Ok, the ideal thing is that if you are writing some up intellectual property (IP) documents for say patents or papers, you need a good base to do this. Right now, I'm trying to set up a workflow that is efficient and easy for a patent attorney for instance to understand. So here is the ideal approach:
- Be able to have a mix of code, workflows and texts mixed together
- Make sure this has revision control and you can recover what you wrote.
- Be able to reuse pieces
- Have a nice PDF or editable document output for non-technical people and a way for them to comment and provide revisions back
- Allow collaboration between different authors
This is actually pretty hard to achieve. When we started doing this five years ago, the solution was:
- Check everything into a GitHub repo
- Use Sphinx as a document assembly tool that allows imports
- Use Graphviz to create simple workflow and documents
- Generate Word or PDFs out of this.
This worked pretty well, but it was technical and also you could not really integrate code into the explanation. And it certainly wasn't a graphical environment that made it easy for someone to just enter and look at things.
So in 2021, there are some great new methods for doing this. The biggest change has been the emergence of Jupyter as nice interface that allows at least technical folks to look at things and it is graphical. This still leaves the problem of what non-technical person can do. So, there a solution might be:
- Github storage. As before, Github is a great way to keep track of revisions and connect things together.
- Jupyter Notebooks and soon JupyterLab. Particularly with JupyterLab, there are so many plugins now available that allow the integration of extensions. Right now, you can get structured workflows there but not arbitrary drawn graphics.
- Deepnote or Google Colab. This is a really nice collaboration tool that let's two people see keystroke by keystroke edits. It does cost money compared with say Google Colab, but that is pretty cool.
- Google Docs after initial creation. This seems like a good compromise for attorneys and others to edit and comment.
A Solution: Deepnote with Jupyter Notebook and Graphviz
The folks are DeepNote are super responsive and answered all these questions
- You can't login to this forum from Safari when you are trying to use your Deepnote login to authenticate. It just loops. It does work on Google Chrome on MacOS Intel though. Pretty strange and seems intermittent. I sent a bug over to them.

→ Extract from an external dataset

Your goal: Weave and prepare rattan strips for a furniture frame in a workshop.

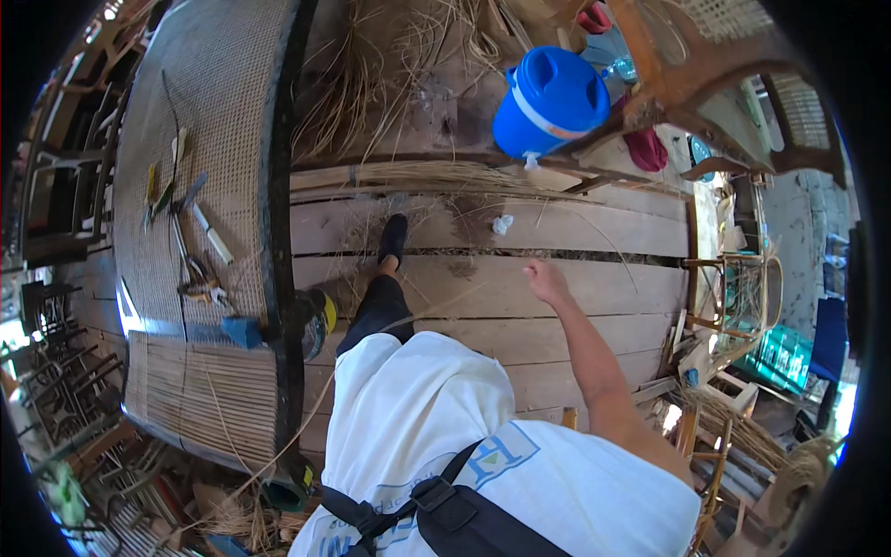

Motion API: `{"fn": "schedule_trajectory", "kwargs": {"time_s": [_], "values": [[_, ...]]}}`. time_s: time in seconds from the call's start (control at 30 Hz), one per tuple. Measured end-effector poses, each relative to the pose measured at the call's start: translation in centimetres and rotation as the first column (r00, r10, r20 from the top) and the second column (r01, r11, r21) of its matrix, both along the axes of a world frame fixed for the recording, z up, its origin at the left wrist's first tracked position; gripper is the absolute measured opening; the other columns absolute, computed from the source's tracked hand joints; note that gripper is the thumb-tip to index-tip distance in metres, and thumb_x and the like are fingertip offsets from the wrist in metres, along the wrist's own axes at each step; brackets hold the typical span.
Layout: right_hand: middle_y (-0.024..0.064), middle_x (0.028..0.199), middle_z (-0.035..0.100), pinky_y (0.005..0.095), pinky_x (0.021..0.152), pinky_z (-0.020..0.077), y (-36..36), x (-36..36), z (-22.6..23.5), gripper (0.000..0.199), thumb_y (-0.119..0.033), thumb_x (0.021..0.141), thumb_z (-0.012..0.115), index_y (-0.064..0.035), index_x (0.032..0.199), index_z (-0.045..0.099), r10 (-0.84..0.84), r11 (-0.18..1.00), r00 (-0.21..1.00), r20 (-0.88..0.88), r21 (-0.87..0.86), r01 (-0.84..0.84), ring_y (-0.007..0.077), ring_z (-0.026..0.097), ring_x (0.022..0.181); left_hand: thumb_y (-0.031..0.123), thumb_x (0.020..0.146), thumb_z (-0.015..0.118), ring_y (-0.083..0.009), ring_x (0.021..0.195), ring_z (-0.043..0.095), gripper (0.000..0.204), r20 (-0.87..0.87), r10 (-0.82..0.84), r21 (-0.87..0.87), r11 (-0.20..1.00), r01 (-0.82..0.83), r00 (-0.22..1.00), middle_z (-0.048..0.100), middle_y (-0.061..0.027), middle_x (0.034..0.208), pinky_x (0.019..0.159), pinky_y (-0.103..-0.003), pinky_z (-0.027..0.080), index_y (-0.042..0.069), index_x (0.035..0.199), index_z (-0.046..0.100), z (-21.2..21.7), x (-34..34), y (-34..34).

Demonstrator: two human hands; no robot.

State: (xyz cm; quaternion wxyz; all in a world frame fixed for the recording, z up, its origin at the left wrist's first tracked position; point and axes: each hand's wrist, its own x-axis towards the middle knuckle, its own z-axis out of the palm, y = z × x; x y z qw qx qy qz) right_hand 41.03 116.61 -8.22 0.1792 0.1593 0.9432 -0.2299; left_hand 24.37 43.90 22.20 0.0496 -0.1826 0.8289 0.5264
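Note:
My right hand (545,281) is held out over the plank floor (603,288), its fingers curled closed. A thin pale strand (325,399) rises from the lower left and fades toward that hand; whether its end lies between the fingers I cannot make out. My left hand is out of view. To the left stands a long dark-framed piece with a woven cane surface (218,102). On it lie a white-handled tool (213,234), pliers (192,269), several other hand tools and a small blue block (241,331).
A blue water jug (552,102) with a white spigot stands ahead, near a wooden chair frame (668,84). Loose cane strands (343,102) hang and lie at the far side. Crumpled white plastic (502,225) is on the floor. Chair frames and a green crate (781,357) crowd the right.

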Motion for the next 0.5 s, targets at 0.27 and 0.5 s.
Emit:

- Also, you get caught by the Popup blocker on Safari when trying to do a Github integration. This does work with Chrome though
- If you install a GitHub link after you have a running browser then in Terminal, the new directory does not appear. You need a hard restart to get the new directory to appear in `/work` so you might want to note that in the documentation. This is a real bug and they know this.
- Documentation-wise, it is not obvious how you take existing files and put them into the Github repo. I think you may want to add to the documentation that you need to do a `mv * _your_new_repo_` and then the normal git push and so forth. as expected to work like Google Colab as it's not in the UI.
- Final point is on Graphviz integration, you have a slightly different way of handling output that is PNG, so you might want to put that somewhere, you have to import Image and then you can render what graphviz produces. They say there is known bug with SVG output but the PNG trick does work. You just have to set the output format to PNG
For another 14 days how to use JupyterLab on DeepNote
Well in about 14 days, JuyterLab becomes the default replacing Jupyter Notebook which is really nice. In the meantime though, you need to feed it an image that has JUPYTER_ENABLE_LAB=yes set as an environment variable.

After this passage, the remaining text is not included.